Linda guides a relieved resident through paperwork to release his dog after the two were reunited at the shelter. (c) Kinship Circle/Bob Ingersoll

Linda Earnhart, part of Kinship Circle's OK team, helps a displaced resident search animal photos to see if his dog is here at Animal Resource Center. (c) Kinship Circle/Bob Ingersoll

Kinship's Bonnie Morrison with one of many families who visit the emergency shelter in search of their animals. (c) Kinship Circle/Bob Ingersoll

Eagle Church, where Kinship volunteers stay, provides food and housing for disaster responders. (c) Kinship Circle, Oklahoma Tornado 2013

Kinship Circle Field Response Manager Cheri Deatsch (lt) and Disaster Management Director Bonnie Morrison (rt) flank Oklahoma City Animal Welfare Supervisor Wendy Pearson. We have assisted the city's Animal Shelter & Welfare Division with field search-rescue and are managing a shelter for displaced animals. (c) Kinship Circle, Oklahoma Tornado 2013

MAY 31 2013
We Ride Out New Tornadoes, Huddled With Animals Who Survived 5/19 Tornadoes!

SUBMITTED BY: Brenda Shoss, Kinship Circle Director
LOCATION: Oklahoma City and Moore, OK

Bonnie texted: “We are waiting out the tornado with animal survivors from first tornado.” 10 minutes later: “A tornado across the street from us. More funnels are coming right now.” In Oklahoma to aid 5/19 tornado animals, volunteers crouched on the floor as new tornadoes swirled around them, one just across the street!

Kinship Circle Disaster Management Director Bonnie Morrison phoned from the floor of Animal Resource Center in Oklahoma City, where she and other volunteers huddled with animals. Bonnie has led sheltering operations at ARC since shortly after a previous tornado ravaged the area.

“I will call you when we are all safe,” was Bonnie's last text for awhile.
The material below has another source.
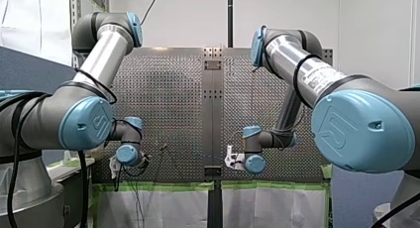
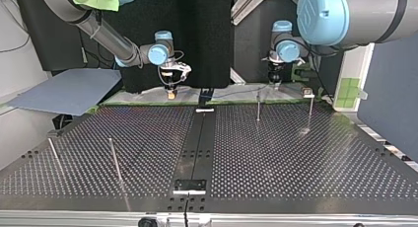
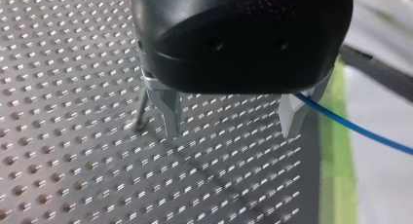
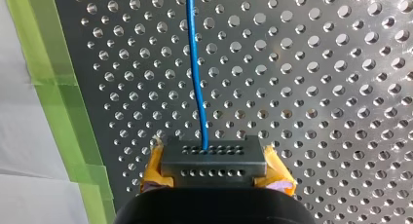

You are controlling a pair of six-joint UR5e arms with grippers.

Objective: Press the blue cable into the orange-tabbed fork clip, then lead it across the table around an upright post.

Flash floods are reported too. More animals may wind up here, at a time operations had stabilized. “Send us good thoughts… Blackest skies ever seen,” said Kinship's Brenda Shoss.
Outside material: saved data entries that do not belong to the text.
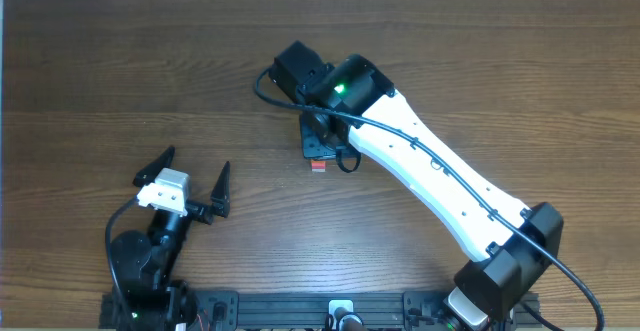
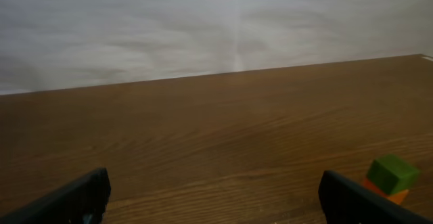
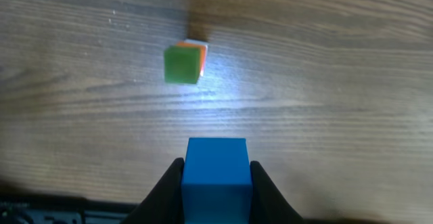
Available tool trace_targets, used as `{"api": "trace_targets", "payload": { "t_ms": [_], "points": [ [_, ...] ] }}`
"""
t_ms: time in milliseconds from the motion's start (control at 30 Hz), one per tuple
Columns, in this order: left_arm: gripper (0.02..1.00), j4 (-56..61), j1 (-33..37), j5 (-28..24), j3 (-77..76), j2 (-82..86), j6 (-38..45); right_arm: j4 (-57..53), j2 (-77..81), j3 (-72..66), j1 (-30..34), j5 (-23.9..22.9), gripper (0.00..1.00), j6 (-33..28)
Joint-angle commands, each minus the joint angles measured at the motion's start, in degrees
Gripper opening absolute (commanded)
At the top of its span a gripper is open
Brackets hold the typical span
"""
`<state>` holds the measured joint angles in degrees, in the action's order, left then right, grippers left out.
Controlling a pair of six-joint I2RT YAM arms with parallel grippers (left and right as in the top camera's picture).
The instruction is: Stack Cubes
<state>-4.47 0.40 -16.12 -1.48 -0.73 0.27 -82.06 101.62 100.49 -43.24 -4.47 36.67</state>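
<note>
The left gripper sits at the left of the table, near its own base. Its fingers are spread wide with nothing between them. It is well apart from the work and needs no action in this step. Toward the middle of the table stands a two-high stack: the green cube rests on the orange cube, roughly square to it, with a thin strip of orange showing along one side. The right gripper, reaching in from the right-hand base, is clamped on the blue cube with one finger on each opposite face. It appears to hold the cube clear of the table and offset to one side of the stack, not above it. The step in hand appears to be placing blue on green. To do it well, carry the blue cube across at its present height until it is centred over the green top face. Turn the wrist so the edges of both cubes run parallel. Lower slowly until the faces meet, then part the fingers only enough to free the cube. Withdraw straight up, since a sideways exit is likely to drag the stack over.
</note>
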Motion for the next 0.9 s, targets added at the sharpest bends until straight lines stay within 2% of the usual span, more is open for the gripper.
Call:
{"api": "trace_targets", "payload": {
  "t_ms": [33, 900],
  "points": [
    [1.0, 0.2, -0.3, -0.4, 0.4, 0.5, 1.0, 3.2, -1.2, -2.8, -0.3, 0.6, 0.012, 0.6],
    [1.0, 0.2, -0.3, -0.3, 0.4, 0.5, 1.0, 7.8, 7.0, -3.4, 0.8, 1.9, 0.012, -0.1]
  ]
}}
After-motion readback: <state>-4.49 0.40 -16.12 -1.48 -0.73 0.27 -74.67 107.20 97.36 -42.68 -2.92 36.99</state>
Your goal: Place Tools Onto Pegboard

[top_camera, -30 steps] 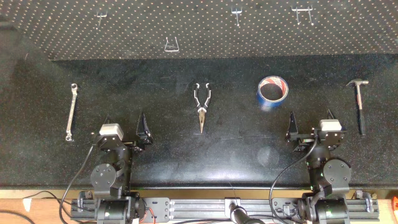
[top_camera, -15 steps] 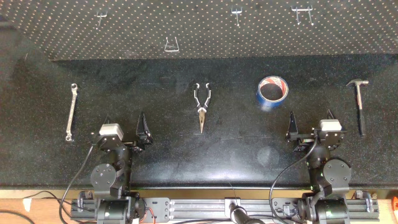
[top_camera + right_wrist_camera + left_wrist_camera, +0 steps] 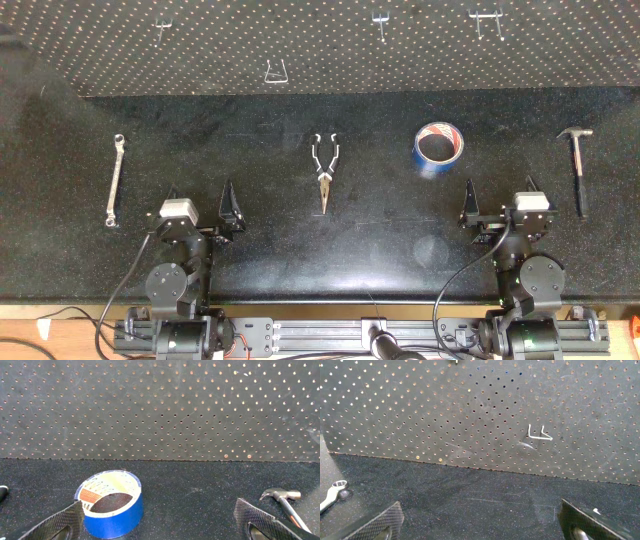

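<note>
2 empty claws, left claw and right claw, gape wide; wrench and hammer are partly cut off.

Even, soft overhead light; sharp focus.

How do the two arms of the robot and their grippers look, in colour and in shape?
The left arm and the right arm are both black, with rounded joint housings. A pale grey block sits on each wrist. The left gripper and the right gripper have black, tapered fingers with a cross-hatched surface. Thin black cables curve beside each arm.
</note>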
LEFT PHOTO: Kinship Circle animal responder Cory Ferguson, from Texas, snuggles another dog who survived the previous tornado in Moore, OK. Volunteers and animals clustered in the building's centralized room and spotted a funnel formation across the street. RIGHT PHOTO: Shania, a little girl surrendered to the disaster shelter after the 5/19 tornado, sings her way through a new tornado on 5/31. An OK resident who works at Animal Resource Center provides backup chorus. (c) Kinship Circle, Oklahoma Tornado 2013

From Chaos To Community: Inside A Disaster Shelter

SUBMITTED BY: Bonnie Morrison, Disaster Management Director
LOCATION: Oklahoma City; Tornado-stricken Moore, OK and nearby areas

► DAILY OPERATIONS AT ANIMAL RESOURCE CENTER: Operations Section Chief Mike Pruitt assigned Kinship Circle's Bonnie Morrison and Cheri Deatsch to help run Animal Resource Center with director Barbara Lewis. They divided volunteers to tackle intake, reclaim, warehouse/supplies, and dog and cat areas. Disaster shelters evolve from chaos to mini-communities with section leaders, workers, and a flow of occupants. Bonnie will manage daily operations here until emergency sheltering ends.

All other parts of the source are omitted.